Greenwich and Fairfield compete for the highest sale in the month of December
Selling for $5,925,000 after several years on the market, 37 Calhoun Drive features over 9,000 square feet of living space, 20 rooms, 8 bedrooms, 8 full and 2 half baths and sitting on 3.18 acres of land located in a private association close to Greenwich center.
Selling for $5,862,500 also after several years on the market, 210 Sasco Hill Road features over 11,000 square feet of living space, 16 rooms, 7 bedrooms, 9 and 1/2 baths and sitting on 2.38 acres overlooking Southport Harbor. This home has the longest water frontage on the harbor with breathtaking views.
The National Association of Realtors has provided an extensive summary on the impact of the recent federal tax reform on homeowners and real estate professionals. Below is a brief summary on the mortgage interest deduction and the state and local taxes. To read the full report, click here……
Mortgage Interest Deduction
The final bill reduces the limit on deductible mortgage debt to $750,000 for new loans taken out after 12/14/17. Current loans of up to $1 million are grandfathered and are not subject to the new $750,000 cap. Neither limit is indexed for inflation.
Homeowners may refinance mortgage debts existing on 12/14/17 up to $1 million and still deduct the interest, so long as the new loan does not exceed the amount of the mortgage being refinanced.
The final bill repeals the deduction for interest paid on home equity debt through 12/31/25. Interest is still deductible on home equity loans (or second mortgages) if the proceeds are used to substantially improve the residence.
Interest remains deductible on second homes, but subject to the $1 million / $750,000 limits.
The House-passed bill would have capped the mortgage interest limit at $500,000 and eliminated the deduction for second homes.
Deduction for State and Local Taxes
The final bill allows an itemized deduction of up to $10,000 for the total of state and local property taxes and income or sales taxes. This $10,000 limit applies for both single and married filers and is not indexed for inflation.

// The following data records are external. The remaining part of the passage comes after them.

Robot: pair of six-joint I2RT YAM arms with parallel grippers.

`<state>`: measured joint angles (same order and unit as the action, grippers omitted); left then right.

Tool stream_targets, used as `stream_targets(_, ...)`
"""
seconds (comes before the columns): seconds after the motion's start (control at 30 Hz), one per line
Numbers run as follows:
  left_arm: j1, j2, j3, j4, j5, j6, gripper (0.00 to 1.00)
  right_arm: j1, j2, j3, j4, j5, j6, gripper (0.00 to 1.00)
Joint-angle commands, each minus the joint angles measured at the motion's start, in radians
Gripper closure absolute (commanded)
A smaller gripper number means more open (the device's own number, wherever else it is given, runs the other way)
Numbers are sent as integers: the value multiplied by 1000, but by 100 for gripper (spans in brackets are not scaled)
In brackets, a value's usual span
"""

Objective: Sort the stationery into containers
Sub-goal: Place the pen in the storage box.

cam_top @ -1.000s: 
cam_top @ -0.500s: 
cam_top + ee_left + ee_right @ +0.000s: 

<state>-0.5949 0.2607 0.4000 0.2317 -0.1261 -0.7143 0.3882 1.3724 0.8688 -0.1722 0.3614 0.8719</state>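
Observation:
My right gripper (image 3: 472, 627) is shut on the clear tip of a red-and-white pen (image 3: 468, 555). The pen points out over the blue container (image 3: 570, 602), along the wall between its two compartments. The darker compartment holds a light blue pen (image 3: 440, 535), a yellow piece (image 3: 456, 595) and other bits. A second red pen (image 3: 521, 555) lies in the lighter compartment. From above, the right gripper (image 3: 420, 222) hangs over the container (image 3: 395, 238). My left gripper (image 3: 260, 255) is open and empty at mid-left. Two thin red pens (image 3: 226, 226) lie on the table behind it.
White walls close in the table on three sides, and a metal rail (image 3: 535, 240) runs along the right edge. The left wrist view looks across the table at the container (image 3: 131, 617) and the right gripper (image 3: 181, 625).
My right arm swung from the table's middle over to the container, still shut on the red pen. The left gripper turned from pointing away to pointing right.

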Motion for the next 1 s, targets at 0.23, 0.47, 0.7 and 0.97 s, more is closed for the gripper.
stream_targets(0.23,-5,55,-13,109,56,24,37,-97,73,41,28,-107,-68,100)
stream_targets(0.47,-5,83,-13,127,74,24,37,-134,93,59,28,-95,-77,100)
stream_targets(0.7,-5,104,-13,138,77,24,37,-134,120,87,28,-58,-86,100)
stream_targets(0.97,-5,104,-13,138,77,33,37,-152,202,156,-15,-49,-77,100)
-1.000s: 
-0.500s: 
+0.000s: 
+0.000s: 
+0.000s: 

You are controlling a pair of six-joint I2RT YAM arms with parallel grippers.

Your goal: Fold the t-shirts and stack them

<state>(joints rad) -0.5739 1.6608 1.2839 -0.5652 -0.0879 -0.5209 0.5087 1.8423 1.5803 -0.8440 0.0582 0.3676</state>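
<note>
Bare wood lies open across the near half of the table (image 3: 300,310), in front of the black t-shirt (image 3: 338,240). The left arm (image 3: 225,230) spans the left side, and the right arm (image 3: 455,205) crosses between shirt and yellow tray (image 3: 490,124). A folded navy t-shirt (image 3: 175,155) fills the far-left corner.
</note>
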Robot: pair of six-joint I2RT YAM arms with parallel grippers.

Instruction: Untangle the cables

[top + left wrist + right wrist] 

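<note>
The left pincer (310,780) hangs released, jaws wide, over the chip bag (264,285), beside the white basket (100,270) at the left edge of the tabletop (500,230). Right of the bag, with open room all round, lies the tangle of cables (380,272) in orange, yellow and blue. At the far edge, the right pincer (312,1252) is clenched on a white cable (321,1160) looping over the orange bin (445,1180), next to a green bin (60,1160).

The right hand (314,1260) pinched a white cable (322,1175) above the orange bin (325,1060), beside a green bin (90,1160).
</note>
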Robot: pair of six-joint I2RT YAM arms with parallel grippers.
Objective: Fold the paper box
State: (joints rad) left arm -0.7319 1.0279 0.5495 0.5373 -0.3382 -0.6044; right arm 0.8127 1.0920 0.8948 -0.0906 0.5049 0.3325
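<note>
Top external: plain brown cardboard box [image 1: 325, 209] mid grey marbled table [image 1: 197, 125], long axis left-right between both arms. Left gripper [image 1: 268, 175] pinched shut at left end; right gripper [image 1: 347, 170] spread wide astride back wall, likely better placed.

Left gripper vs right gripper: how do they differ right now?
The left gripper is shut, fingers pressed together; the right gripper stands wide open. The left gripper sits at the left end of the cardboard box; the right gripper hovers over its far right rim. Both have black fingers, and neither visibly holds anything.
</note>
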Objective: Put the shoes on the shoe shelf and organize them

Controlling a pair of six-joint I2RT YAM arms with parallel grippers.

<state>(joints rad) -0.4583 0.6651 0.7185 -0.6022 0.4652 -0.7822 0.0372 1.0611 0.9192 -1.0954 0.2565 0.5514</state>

The final bill also specifically precludes the deduction of 2018 state and local income taxes prepaid in 2017.
When House and Senate bills were first introduced, the deduction for state and local taxes would have been completely eliminated. The House and Senate passed bills would have allowed property taxes to be deducted up to $10,000. The final bill, while less beneficial than current law, represents a significant improvement over the original proposals.